_ACTION ITEM_
The answer must be the full listing, repeated word for word.

-- Opening Marker --

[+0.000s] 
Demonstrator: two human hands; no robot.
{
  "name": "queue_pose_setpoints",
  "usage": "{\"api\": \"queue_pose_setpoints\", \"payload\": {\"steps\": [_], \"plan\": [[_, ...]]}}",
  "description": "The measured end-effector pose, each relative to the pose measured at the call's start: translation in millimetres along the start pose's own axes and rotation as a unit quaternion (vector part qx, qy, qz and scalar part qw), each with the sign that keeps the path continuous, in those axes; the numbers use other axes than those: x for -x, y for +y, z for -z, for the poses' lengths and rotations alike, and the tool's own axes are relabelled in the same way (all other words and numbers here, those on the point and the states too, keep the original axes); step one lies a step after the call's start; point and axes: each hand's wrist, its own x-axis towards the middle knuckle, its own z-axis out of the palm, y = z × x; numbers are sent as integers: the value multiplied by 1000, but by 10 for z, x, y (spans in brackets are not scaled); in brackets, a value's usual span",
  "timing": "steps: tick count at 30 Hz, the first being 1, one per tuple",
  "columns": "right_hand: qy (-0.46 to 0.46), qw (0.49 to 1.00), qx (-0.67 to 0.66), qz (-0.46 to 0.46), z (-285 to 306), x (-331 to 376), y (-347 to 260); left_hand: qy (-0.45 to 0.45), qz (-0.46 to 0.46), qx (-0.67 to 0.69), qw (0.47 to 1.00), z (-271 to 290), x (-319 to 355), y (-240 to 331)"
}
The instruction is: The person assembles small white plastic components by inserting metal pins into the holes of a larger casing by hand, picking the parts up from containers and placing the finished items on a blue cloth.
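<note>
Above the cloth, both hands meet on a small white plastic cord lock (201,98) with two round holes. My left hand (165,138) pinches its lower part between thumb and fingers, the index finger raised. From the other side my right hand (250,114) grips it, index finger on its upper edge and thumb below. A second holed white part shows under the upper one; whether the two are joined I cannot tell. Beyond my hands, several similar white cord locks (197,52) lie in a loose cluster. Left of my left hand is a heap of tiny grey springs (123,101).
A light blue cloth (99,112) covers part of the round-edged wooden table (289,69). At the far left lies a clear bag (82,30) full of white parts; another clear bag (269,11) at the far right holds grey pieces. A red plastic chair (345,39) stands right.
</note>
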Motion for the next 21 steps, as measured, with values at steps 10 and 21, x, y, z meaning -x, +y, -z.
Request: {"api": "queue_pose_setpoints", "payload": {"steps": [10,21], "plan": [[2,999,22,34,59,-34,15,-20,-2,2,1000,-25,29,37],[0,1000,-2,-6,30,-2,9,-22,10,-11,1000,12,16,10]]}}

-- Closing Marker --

_TASK RESULT_
[+0.000s] 
Demonstrator: two human hands; no robot.
{
  "name": "queue_pose_setpoints",
  "usage": "{\"api\": \"queue_pose_setpoints\", \"payload\": {\"steps\": [_], \"plan\": [[_, ...]]}}",
  "description": "The measured end-effector pose, each relative to the pose measured at the call's start: translation in millimetres along the start pose's own axes and rotation as a unit quaternion (vector part qx, qy, qz and scalar part qw), each with the sign that keeps the path continuous, in those axes; the numbers use other axes than those: x for -x, y for +y, z for -z, for the poses' lengths and rotations alike, and the tool's own axes are relabelled in the same way (all other words and numbers here, those on the point and the states too, keep the original axes); step one lies a step after the call's start; point and axes: each hand's wrist, its own x-axis towards the middle knuckle, its own z-axis out of the palm, y = z × x; numbers are sent as integers: the value multiplied by 1000, but by 10 for z, x, y (spans in brackets are not scaled); in brackets, a value's usual span",
  "timing": "steps: tick count at 30 Hz, the first being 1, one per tuple",
  "columns": "right_hand: qy (-0.46 to 0.46), qw (0.49 to 1.00), qx (-0.67 to 0.66), qz (-0.46 to 0.46), z (-285 to 306), x (-331 to 376), y (-347 to 260); left_hand: qy (-0.45 to 0.45), qz (-0.46 to 0.46), qx (-0.67 to 0.69), qw (0.47 to 1.00), z (-271 to 290), x (-319 to 355), y (-240 to 331)"
}
The instruction is: The person assembles small white plastic components by inserting metal pins into the holes of a larger casing by hand, picking the parts up from containers and placing the finished items on a blue cloth.
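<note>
Above the cloth, both hands meet on a small white plastic cord lock (201,98) with two round holes. My left hand (165,138) pinches its lower part between thumb and fingers, the index finger raised. From the other side my right hand (250,114) grips it, index finger on its upper edge and thumb below. A second holed white part shows under the upper one; whether the two are joined I cannot tell. Beyond my hands, several similar white cord locks (197,52) lie in a loose cluster. Left of my left hand is a heap of tiny grey springs (123,101).
A light blue cloth (99,112) covers part of the round-edged wooden table (289,69). At the far left lies a clear bag (82,30) full of white parts; another clear bag (269,11) at the far right holds grey pieces. A red plastic chair (345,39) stands right.
</note>
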Motion for the next 21 steps, as measured, with values at steps 10 and 21, x, y, z meaning -x, +y, -z.
Request: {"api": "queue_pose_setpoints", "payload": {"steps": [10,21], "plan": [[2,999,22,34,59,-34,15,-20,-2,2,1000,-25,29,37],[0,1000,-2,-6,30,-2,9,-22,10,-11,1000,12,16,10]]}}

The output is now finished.